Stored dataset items
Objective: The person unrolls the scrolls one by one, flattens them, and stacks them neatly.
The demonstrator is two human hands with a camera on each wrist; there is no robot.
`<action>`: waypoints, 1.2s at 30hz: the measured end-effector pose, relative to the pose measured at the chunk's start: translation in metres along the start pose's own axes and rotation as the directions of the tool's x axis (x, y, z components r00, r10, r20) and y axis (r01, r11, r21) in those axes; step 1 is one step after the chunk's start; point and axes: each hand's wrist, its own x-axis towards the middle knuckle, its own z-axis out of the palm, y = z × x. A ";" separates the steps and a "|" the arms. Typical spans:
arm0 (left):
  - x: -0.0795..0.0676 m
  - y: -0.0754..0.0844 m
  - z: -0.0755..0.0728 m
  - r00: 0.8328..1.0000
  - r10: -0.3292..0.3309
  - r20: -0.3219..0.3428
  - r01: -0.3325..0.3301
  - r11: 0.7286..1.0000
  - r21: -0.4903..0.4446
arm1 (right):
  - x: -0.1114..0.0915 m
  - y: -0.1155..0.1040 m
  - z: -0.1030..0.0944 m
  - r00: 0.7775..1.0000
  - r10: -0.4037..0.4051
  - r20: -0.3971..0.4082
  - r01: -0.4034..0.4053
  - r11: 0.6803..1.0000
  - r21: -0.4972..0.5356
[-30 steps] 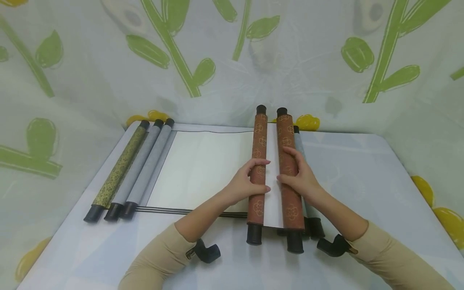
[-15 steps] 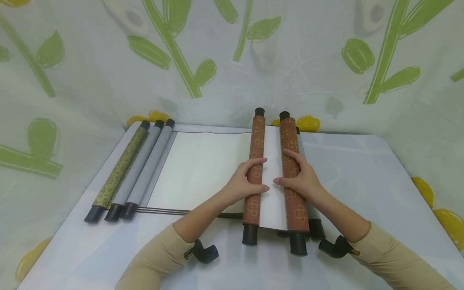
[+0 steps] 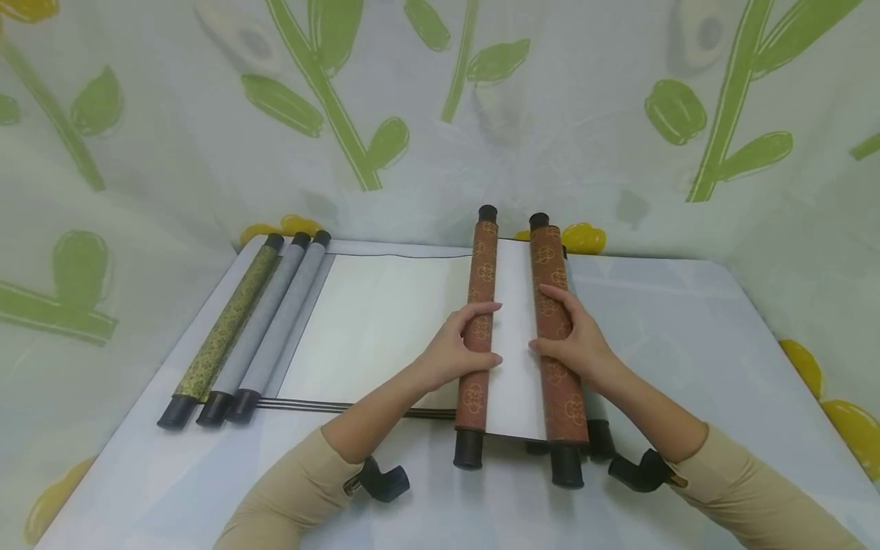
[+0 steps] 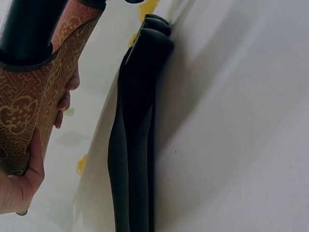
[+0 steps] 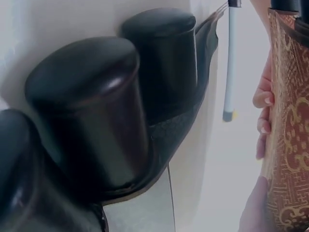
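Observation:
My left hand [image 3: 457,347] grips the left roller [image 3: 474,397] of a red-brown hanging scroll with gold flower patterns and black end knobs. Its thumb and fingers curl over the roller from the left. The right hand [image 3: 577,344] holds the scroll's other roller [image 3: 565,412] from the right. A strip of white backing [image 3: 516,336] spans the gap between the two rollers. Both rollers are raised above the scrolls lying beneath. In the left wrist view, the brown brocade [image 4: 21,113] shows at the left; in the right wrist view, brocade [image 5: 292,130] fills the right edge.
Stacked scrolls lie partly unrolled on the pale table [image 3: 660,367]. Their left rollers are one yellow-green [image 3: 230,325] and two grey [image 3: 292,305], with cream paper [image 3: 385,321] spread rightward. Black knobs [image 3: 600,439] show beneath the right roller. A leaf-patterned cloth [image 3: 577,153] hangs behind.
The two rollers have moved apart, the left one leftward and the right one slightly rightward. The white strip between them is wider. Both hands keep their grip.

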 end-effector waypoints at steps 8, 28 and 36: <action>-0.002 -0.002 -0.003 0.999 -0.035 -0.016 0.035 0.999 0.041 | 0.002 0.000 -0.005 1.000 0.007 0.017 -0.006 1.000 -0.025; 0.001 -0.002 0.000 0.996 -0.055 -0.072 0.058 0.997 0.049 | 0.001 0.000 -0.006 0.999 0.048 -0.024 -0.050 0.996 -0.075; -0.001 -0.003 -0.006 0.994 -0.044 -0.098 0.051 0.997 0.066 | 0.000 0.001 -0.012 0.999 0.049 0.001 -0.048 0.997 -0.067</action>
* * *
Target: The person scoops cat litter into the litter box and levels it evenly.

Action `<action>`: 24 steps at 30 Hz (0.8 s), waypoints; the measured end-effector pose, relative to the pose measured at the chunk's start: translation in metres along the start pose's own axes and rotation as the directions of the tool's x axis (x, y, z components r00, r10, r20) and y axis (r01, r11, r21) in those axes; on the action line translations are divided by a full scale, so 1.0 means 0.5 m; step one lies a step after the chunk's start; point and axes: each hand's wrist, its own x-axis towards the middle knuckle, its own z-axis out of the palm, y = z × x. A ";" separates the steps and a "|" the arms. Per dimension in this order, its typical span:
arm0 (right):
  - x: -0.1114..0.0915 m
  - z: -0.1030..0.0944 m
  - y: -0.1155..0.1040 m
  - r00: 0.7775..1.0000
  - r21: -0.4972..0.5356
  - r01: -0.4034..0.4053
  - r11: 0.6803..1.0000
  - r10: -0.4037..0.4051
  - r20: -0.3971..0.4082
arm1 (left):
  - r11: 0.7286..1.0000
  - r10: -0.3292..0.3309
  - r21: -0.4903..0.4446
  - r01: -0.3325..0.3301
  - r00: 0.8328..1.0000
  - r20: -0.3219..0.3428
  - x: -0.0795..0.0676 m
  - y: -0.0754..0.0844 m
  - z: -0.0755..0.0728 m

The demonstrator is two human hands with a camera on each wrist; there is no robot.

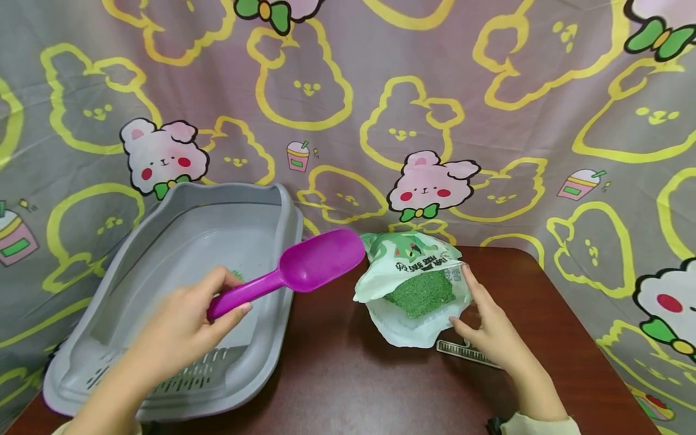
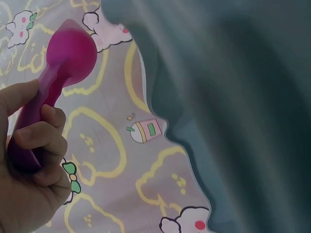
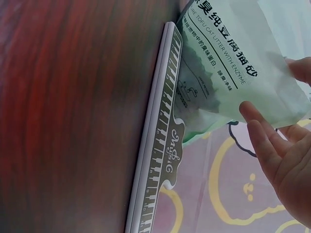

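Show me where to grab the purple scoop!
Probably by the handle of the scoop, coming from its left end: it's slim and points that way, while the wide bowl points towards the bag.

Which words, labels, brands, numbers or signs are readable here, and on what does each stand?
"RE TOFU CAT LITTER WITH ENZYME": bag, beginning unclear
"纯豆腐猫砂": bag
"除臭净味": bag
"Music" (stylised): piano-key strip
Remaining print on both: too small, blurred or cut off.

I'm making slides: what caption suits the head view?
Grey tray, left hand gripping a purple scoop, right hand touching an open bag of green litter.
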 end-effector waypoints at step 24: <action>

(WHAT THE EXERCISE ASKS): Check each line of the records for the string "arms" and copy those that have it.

(THE COMPLETED TASK):
`<action>`: waypoints, 1.2s at 30hz: the measured end-effector pose, relative to the pose measured at the chunk's start: translation in metres along the start pose's own axes and rotation as the directions of the tool's x axis (x, y, z components r00, r10, r20) and y axis (r01, r11, r21) in those axes; step 1 is one step after the chunk's start; point and axes: each hand's wrist, its own x-axis towards the middle knuckle, its own z-axis out of the palm, y = z × x. A ";" separates the steps and a "|" the arms. Typical spans:
Action `<action>`: 24 steps at 30 Hz (0.8 s), waypoints; the measured end-effector pose, relative to the pose measured at the chunk's start: translation in metres along the start pose's own axes and rotation as the directions of the tool's x axis (x, y, z components r00, r10, r20) and y axis (r01, r11, r21) in those axes; on the action line translations are divided by a full scale, so 1.0 means 0.5 m; step one lies a step after the chunk's start; point and axes: each hand's wrist, its own x-axis towards the middle knuckle, its own z-axis out of the palm, y = z × x. A ";" separates the steps and a "|" the arms. Per dimension in this order, its typical span:

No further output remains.